There is potential for an interesting social documentary, with the crowd's representation of a rich mix of classes and generations, but the way this is filmed, it pushes the band into the background. If this had been documentary about Maidstone, or the counter culture in Britain, the technique would have been justifiable. As this was a music documentary about Fairport Convention, Palmer needed to, figuratively, get on stage with the band.
He wasn’t lacking subject matter. The band were in high spirits and good humor that day. When they had to stop their performance while helicopters took off, Richard Thompson joked that if the helicopters didn’t leave at that moment they would get lost in the dark. Furthermore, this group was renowned for its live shows. They played driving upbeat folk far removed from the themes of whiskey and destitution, which have become so readily associated with the genre in recent years. Fairport Convention essentially played dance music of an earthy and emotive sort. It shouldn’t have been so hard for Palmer to capture this on film.

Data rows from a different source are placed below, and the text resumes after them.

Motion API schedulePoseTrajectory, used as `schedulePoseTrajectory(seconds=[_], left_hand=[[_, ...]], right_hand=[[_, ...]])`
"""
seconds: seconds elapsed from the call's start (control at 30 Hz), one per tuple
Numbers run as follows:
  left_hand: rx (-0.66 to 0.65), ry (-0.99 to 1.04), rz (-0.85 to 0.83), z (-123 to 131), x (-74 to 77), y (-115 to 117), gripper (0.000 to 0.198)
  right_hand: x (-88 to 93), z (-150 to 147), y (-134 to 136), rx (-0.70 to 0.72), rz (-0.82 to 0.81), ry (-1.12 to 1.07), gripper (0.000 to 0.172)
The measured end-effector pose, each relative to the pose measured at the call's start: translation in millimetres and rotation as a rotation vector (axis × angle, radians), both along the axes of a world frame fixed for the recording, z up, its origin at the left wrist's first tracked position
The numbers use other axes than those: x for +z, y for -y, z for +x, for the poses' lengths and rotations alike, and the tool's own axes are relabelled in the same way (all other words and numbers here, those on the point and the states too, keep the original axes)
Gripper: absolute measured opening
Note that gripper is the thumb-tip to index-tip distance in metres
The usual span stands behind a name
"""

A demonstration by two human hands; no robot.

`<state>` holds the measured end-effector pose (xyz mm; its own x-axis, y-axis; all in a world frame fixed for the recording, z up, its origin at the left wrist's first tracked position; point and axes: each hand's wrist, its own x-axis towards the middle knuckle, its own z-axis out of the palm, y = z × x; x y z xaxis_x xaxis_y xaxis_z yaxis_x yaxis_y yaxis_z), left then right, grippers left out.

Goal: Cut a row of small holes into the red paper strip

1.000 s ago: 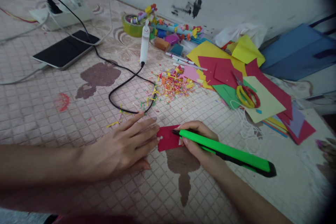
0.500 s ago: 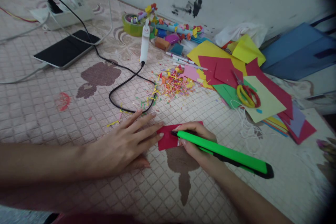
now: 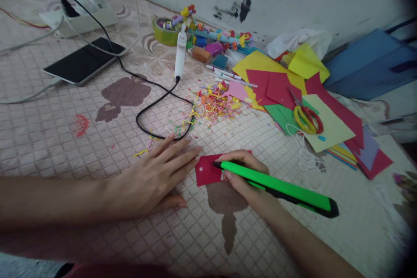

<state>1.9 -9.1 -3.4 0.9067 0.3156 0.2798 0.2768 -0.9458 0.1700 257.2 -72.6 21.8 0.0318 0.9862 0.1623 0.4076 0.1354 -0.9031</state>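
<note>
My right hand [image 3: 243,178] grips a bright green utility knife [image 3: 276,186] like a pen, its black tip resting on a small red paper piece [image 3: 206,170] that lies on the pink quilted cloth [image 3: 97,147]. My left hand [image 3: 156,178] lies flat beside the paper's left edge, fingers stretched out and together, fingertips just short of the paper.
Behind lie paper scraps [image 3: 216,104], a white glue gun [image 3: 179,54] with a black cord [image 3: 156,100], a tablet [image 3: 83,60], a power strip [image 3: 81,19], coloured paper sheets [image 3: 283,87] with yellow-red scissors [image 3: 308,119], white string [image 3: 306,156], tape roll [image 3: 164,30] and a blue folder [image 3: 371,65].
My left fingertips have slid slightly left, off the red paper's edge, uncovering more of it. The knife tip stays on the paper, barely shifted.
</note>
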Motion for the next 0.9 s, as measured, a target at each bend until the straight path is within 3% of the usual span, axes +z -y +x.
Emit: schedulePoseTrajectory(seconds=[0.27,0.5,0.7,0.9], left_hand=[[-0.094,-0.025,0.013,0.3,4.4,-0.7,0.058],[-0.064,-0.004,0.017,0.1,4.4,5.8,0.064],[-0.148,-0.078,-0.065,0.6,4.3,2.7,0.073],[-0.145,-0.071,-0.064,1.2,2.8,2.8,0.073]], right_hand=[[-6.8,-1.1,0.9,-0.024,0.088,0.042,0.016],[-11.5,-0.2,7.1,0.065,0.079,0.063,0.03],[-16.4,1.3,11.2,0.064,0.086,0.102,0.031],[-16.2,0.9,10.3,0.065,0.129,0.14,0.031]])
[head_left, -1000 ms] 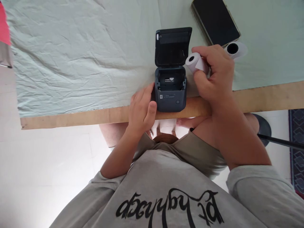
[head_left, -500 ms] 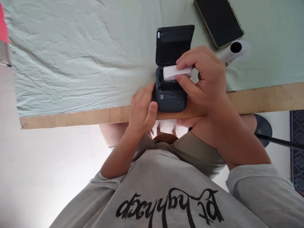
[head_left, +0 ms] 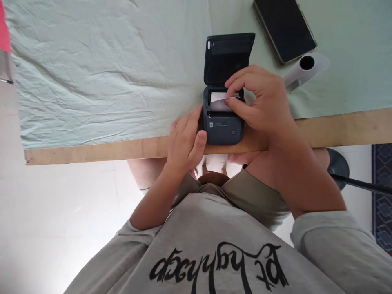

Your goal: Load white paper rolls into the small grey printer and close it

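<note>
A small dark portable label printer [head_left: 223, 132] sits at the table's near edge with its lid [head_left: 228, 57] tipped back. A white paper roll [head_left: 218, 96] lies inside the compartment. The thumb and fingers of my right hand [head_left: 260, 98] pinch the loose edge of this paper at its right part, partly hiding it. Against the printer's left side rests my left hand [head_left: 186, 141], its fingers stretched out and the thumb apart, holding nothing.
To the upper right lies a black phone [head_left: 286, 28] in a case. A white tube-shaped roll [head_left: 301, 69] is just below it, close to my right hand. A pale green cloth [head_left: 107, 81] covers the table, whose wooden edge [head_left: 92, 154] runs along the front.
The paper roll has gone down from above the printer into its compartment. My right hand has lowered with it and now pinches the paper's edge. The left hand stays at the printer's side.
</note>
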Motion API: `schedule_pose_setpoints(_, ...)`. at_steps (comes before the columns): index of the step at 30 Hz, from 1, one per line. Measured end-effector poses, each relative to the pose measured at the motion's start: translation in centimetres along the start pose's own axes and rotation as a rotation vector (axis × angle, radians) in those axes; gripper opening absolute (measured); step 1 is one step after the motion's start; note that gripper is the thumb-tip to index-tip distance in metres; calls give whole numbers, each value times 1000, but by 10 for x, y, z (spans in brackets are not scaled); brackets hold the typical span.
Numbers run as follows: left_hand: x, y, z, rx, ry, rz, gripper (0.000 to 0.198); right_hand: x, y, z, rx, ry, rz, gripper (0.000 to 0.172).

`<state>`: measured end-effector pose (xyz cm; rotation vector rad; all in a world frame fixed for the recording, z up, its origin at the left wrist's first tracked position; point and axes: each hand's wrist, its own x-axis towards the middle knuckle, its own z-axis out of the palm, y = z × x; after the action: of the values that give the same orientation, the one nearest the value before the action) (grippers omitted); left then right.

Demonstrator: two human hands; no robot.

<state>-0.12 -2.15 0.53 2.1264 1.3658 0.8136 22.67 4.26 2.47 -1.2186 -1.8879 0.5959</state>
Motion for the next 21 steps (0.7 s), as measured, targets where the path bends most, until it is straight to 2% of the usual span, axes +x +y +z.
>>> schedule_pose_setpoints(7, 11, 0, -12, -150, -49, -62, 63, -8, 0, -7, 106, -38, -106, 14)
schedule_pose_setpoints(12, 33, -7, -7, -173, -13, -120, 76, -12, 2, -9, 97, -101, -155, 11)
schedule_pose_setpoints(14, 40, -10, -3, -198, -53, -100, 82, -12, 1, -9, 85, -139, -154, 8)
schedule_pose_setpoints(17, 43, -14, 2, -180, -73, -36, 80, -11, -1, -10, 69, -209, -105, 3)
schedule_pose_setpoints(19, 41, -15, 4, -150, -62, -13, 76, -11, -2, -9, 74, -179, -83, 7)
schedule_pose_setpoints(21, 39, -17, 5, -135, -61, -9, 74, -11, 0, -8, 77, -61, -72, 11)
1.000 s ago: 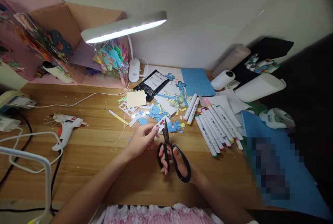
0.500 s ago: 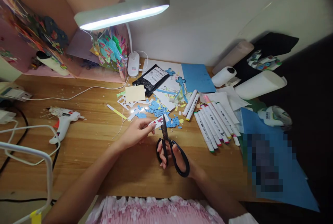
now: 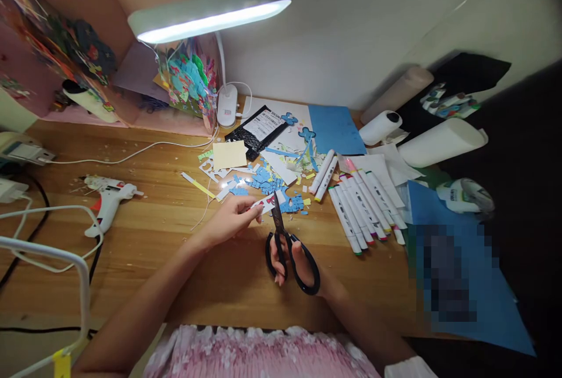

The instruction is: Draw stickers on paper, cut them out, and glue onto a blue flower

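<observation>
Between the thumb and fingers of my left hand [image 3: 235, 220] is a small piece of white paper [image 3: 267, 203] with red drawings on it. My right hand [image 3: 281, 258] has its thumb and fingers through the black handles of a pair of scissors [image 3: 277, 220]. The blades point away from me and meet the right part of the paper; whether they are fully closed there I cannot tell. Under and beyond the paper lie blue paper scraps [image 3: 263, 180], mixed with white and yellow bits.
White markers [image 3: 357, 214] lie in a cluster to the right. A hot glue gun [image 3: 109, 199] with a cord is on the left. A lit desk lamp [image 3: 215, 12] hangs over the back, near a black package [image 3: 259, 129]. Blue sheets [image 3: 496, 308] lie at the right edge.
The scissor blades have come closer together on the paper. My left hand still holds the paper in nearly the same place; the whole view has shifted slightly.
</observation>
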`<state>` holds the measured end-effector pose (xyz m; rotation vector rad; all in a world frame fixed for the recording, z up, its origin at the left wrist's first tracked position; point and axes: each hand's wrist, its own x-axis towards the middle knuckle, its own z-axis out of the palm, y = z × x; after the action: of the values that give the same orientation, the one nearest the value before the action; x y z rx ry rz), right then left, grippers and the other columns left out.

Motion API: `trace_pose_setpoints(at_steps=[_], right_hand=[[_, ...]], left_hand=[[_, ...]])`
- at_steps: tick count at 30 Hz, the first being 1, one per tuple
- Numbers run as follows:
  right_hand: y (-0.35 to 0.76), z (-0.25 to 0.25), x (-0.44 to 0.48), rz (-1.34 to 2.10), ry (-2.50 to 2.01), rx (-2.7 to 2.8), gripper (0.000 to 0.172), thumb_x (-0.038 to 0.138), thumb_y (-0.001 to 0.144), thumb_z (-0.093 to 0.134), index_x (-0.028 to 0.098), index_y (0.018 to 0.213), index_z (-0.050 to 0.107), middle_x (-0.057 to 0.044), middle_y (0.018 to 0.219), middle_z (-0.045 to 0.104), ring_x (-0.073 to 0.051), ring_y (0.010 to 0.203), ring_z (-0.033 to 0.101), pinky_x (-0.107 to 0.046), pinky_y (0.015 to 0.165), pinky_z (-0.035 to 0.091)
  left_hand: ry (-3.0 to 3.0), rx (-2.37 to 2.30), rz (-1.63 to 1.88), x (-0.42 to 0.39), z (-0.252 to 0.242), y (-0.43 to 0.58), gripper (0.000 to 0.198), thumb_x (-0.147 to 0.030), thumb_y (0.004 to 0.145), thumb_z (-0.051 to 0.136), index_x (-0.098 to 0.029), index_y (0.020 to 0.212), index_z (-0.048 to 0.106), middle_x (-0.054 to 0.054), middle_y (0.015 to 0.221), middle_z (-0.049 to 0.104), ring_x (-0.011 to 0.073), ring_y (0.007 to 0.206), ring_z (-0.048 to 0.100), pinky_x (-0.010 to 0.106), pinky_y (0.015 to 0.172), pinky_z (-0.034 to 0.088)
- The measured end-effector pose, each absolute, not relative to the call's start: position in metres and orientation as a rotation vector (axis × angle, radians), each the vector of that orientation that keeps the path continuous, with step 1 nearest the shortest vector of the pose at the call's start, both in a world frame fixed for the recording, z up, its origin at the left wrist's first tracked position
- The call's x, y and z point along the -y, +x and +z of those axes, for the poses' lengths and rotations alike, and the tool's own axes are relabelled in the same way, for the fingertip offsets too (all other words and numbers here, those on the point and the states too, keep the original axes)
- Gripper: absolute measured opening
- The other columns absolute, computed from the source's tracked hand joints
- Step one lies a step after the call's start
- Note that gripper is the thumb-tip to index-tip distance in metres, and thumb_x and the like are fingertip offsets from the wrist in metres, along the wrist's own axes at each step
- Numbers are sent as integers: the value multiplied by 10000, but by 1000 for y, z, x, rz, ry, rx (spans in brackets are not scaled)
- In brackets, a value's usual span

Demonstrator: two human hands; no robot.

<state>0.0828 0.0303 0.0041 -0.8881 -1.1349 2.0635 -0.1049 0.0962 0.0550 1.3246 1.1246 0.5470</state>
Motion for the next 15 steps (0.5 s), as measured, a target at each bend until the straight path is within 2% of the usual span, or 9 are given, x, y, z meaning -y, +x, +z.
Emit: trace_pose_setpoints(at_steps=[15], right_hand=[[89,14,-31,2088,-890,1284,639,792,669,371,173,810,443,63,545,396,-63,415,381,-193,426,401]], left_hand=[[1311,-1055,455,-102,57,-121,389,-498,788,516,-152,610,537,-53,458,423,44,349,324,159,344,224]])
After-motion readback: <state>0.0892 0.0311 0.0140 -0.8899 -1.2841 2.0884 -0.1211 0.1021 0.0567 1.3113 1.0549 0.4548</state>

If Fairport Convention’s appearance is disappointingly short, Matthews Southern Comfort’s is woefully so, as well. Despite some success in the '70s, Matthews Southern Comfort are even more overlooked in rock history than the concert headliners. Whereas Fairport Convention were more folk purists, Matthews Southern Comfort showed a pop folk sensibility similar to the Byrds. They were not afraid to introduce elements from rock or country into their songs.
Perhaps for this reason their music better bridges the celluloid gap despite their short appearance. Their rendition of “Southern Comfort” is the best performance of the film. It switches from a lament to a blazing duel between guitars and pedal steel played by 42-year-old Gordon Huntley. Sadly, two songs are all we get. While their music held its own against the filming, we are only treated to a sample of what they were capable of.

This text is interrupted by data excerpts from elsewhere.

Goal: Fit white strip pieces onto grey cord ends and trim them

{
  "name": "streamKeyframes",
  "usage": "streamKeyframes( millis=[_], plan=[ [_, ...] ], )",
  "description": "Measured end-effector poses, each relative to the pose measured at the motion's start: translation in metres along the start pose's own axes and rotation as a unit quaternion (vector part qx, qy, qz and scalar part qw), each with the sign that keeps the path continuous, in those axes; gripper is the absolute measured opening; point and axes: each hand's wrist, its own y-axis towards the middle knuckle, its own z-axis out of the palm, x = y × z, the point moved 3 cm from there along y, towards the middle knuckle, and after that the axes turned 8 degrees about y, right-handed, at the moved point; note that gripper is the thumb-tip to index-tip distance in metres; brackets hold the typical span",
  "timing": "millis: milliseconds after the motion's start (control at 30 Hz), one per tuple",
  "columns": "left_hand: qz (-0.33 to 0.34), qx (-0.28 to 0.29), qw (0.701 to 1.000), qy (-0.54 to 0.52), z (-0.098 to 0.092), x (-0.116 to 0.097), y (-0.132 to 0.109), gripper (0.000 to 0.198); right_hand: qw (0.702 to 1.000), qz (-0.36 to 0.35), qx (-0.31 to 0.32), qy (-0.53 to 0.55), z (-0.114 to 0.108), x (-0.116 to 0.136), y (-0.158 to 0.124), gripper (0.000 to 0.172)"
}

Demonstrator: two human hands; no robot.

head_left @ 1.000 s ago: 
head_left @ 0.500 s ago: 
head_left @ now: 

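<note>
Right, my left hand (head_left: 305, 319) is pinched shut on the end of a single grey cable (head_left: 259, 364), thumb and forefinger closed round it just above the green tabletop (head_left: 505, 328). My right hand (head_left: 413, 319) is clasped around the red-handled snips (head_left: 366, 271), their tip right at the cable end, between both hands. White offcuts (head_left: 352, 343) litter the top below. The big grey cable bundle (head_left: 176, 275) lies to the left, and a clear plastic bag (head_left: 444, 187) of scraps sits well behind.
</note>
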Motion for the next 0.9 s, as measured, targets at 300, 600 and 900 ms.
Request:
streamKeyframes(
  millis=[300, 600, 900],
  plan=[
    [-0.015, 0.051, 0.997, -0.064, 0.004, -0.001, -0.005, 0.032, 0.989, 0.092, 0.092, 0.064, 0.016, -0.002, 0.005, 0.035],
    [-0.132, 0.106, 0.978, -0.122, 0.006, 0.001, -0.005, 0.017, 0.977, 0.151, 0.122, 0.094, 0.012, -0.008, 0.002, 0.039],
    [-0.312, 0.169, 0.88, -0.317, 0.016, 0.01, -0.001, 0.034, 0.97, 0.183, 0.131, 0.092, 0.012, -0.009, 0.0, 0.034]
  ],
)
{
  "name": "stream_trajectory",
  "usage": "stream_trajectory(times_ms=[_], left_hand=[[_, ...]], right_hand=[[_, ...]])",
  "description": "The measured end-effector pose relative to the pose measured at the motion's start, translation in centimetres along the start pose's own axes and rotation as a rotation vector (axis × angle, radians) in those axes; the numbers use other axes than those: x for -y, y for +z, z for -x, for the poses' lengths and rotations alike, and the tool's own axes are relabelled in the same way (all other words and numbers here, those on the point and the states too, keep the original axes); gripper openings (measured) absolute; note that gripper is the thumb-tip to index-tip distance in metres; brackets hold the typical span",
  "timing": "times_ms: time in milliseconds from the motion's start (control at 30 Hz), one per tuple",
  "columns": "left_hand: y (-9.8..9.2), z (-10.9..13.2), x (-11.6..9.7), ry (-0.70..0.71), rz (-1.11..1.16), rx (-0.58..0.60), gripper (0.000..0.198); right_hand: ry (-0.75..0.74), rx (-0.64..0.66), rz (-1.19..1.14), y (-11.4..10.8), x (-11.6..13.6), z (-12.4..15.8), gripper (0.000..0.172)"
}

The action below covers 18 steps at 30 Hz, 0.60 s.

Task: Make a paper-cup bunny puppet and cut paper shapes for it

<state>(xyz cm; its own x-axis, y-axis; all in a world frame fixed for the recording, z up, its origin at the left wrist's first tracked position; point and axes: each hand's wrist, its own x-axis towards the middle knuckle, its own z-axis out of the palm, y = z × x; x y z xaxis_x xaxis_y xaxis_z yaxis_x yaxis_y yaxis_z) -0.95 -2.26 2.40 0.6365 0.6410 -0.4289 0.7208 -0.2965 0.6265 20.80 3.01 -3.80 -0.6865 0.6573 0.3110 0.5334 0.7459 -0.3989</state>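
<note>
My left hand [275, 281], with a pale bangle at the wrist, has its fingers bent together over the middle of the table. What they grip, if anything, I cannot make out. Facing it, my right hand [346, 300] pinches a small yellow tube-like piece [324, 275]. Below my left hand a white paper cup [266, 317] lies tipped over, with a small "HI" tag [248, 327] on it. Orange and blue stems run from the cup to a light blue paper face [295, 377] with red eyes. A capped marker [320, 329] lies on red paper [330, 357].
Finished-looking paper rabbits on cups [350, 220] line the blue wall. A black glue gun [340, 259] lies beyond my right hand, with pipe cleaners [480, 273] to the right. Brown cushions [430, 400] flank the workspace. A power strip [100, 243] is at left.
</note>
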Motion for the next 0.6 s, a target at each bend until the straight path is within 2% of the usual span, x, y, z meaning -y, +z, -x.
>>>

Some of the problems with the film are hinted at in the interview included in the bonus material. Though Palmer was a fan of the band, the film came at the behest of Welsh actor Stanley Baker. According to Palmer, Baker was trying to spend money in order to lower his tax bill. A music documentary was a good way to do this. Plus it would lend Baker some kudos amongst the acting fraternity. If this were the case than it may account for the problems described. Even commercial blockbusters can be at least stupidly entertaining. But a film made as a tax write off…it’s unlikely to have much heart.
The interview also contains an interesting tidbit of information for fans of the legendary Radio One DJ, John Peel, who introduced the bands in his famously dry manner. Palmer explains that Peel became involved in the film because he appeared on a political show Palmer directed for BBC television. At the time Peel was persona non grata with the station because of his involvement with pirate radio. Palmer reveals that in order to not anger the management, Peel was signed in under different names with each appearance.
However, the interviewer, like the film, suffers from its format and technique. Palmer is an articulate guest, but he has to struggle with the appalling interview skills of Jon Kirkman. Kirkman seems too eager to give his opinions and demonstrate his knowledge of the band and the era. Fortunately, Palmer is just forceful enough to express his thoughts and feelings above those of Kirkman.
Given the combined talents of Palmer and Fairport Convention, this film had the potential to be more than just a record of a band. It could have been a unique film in its own right, a meeting of a director’s vision and the musicians’ expression. But the final cut doesn’t meet this promise. This is definitely one for the hardcore fans.